• TASK BRIEF:
Spot each line in the records below where the word "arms" occurs, then copy it.

• EXTRACTED INFORMATION:
━━━━━━━━━━━━━━━━━━━━━━━━━━━━━━

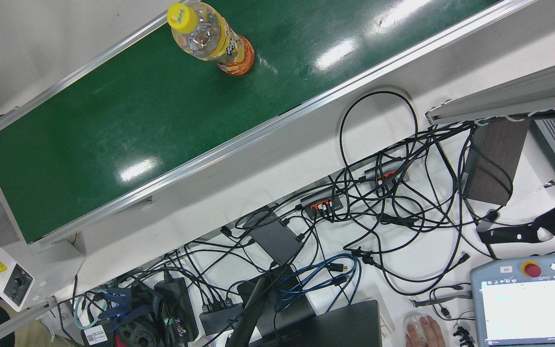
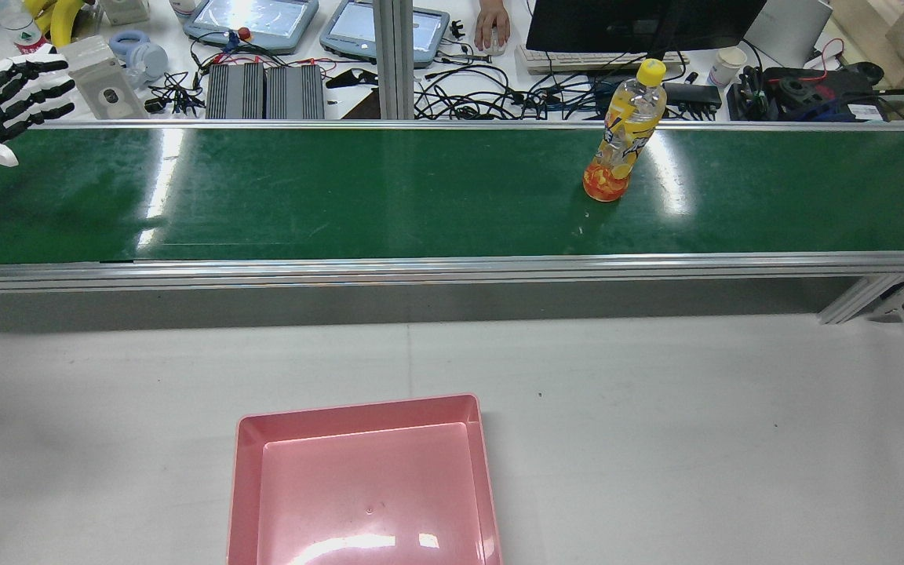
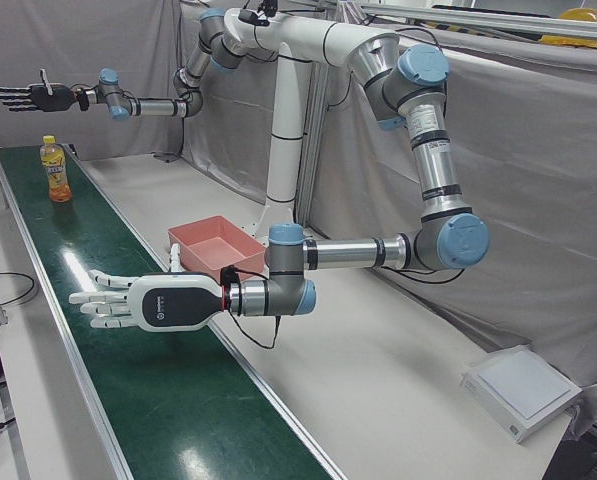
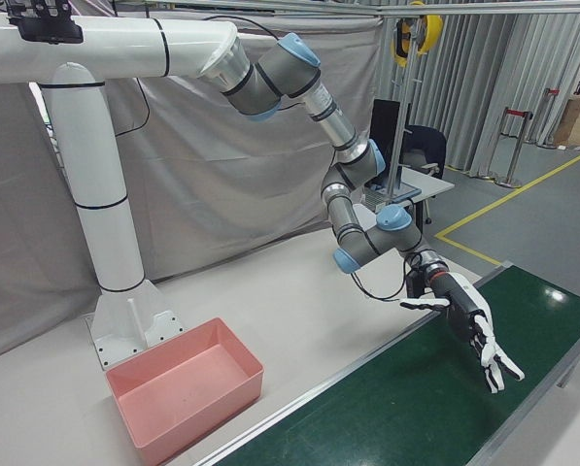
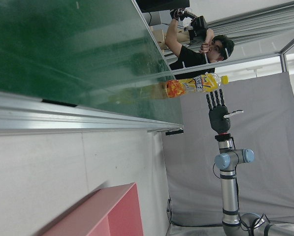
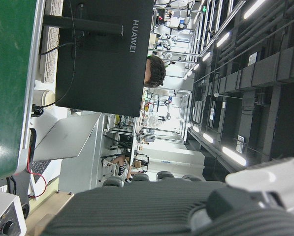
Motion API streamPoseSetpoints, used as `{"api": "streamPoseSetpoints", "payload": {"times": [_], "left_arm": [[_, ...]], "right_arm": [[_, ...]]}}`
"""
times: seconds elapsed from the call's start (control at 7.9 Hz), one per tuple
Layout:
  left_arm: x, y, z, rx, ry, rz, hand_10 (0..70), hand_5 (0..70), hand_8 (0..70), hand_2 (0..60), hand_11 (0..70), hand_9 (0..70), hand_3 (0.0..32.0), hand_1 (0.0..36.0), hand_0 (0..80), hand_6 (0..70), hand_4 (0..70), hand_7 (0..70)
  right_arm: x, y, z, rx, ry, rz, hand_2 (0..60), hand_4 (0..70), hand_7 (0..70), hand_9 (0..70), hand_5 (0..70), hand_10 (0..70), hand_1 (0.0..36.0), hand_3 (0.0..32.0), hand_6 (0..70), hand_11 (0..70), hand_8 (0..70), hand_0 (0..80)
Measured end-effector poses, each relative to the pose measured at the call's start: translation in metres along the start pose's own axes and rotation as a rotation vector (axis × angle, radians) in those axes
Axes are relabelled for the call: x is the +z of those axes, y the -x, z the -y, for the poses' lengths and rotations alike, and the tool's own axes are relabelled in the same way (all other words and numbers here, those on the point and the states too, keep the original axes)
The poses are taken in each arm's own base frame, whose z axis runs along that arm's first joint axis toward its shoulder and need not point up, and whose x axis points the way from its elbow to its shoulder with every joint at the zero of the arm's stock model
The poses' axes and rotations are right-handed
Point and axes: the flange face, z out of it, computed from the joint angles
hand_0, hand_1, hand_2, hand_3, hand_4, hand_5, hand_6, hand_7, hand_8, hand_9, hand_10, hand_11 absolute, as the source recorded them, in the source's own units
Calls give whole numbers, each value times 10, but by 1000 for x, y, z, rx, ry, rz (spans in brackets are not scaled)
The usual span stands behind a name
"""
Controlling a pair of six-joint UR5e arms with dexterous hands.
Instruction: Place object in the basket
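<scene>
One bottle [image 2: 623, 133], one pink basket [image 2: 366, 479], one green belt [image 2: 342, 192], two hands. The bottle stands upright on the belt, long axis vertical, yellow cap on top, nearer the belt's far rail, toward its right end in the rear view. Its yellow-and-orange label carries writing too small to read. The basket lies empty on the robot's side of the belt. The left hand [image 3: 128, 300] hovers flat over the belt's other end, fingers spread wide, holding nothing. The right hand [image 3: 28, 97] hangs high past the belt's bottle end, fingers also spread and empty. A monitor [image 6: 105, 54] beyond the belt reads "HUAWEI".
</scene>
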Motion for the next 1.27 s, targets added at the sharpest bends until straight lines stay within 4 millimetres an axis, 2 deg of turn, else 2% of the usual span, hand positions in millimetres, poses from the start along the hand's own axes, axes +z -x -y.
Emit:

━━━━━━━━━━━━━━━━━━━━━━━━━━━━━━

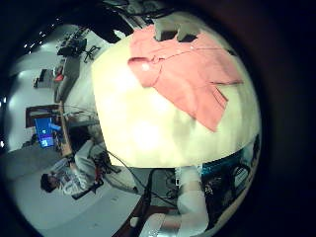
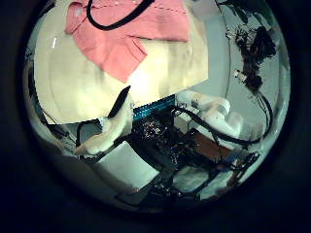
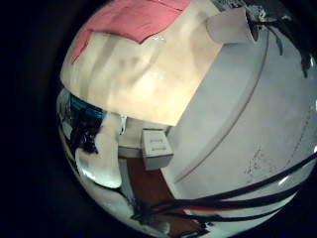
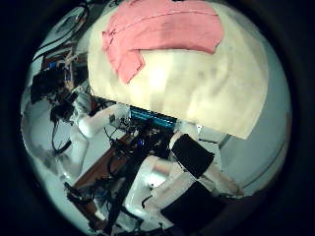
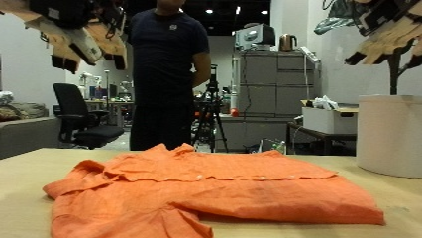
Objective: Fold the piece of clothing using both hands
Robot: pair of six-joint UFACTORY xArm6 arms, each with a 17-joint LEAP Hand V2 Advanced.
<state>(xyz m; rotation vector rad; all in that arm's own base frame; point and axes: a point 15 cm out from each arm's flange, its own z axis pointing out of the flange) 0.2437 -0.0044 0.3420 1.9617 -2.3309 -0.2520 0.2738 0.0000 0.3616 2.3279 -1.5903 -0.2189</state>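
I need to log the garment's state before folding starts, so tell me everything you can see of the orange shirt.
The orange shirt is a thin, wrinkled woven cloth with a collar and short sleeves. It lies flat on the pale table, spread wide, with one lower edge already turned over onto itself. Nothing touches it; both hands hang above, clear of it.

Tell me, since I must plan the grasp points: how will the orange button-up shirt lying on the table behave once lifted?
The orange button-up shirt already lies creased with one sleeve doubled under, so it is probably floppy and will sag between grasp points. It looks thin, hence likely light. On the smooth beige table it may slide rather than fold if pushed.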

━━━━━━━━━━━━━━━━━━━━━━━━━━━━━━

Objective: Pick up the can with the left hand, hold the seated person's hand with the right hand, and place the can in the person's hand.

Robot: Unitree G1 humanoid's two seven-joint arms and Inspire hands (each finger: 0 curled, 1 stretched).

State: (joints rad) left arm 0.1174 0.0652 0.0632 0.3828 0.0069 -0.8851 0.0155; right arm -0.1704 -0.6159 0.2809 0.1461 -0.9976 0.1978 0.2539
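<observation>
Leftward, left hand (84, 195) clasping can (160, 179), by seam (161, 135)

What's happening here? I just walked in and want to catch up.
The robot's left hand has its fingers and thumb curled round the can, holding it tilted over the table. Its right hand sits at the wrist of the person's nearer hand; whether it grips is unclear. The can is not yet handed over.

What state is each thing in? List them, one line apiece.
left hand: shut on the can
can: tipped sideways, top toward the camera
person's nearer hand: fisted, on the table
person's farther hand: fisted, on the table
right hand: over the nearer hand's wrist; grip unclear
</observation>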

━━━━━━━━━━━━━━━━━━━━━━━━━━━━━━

• THE ANSWER:
Controlling a pair of six-joint UR5e arms with dexterous hands.
Robot: pair of six-joint UFACTORY xArm6 arms, each with a 17-joint LEAP Hand V2 Advanced.
Robot: Unitree G1 humanoid's two seven-joint arms and Inspire hands (each finger: 0 curled, 1 stretched).

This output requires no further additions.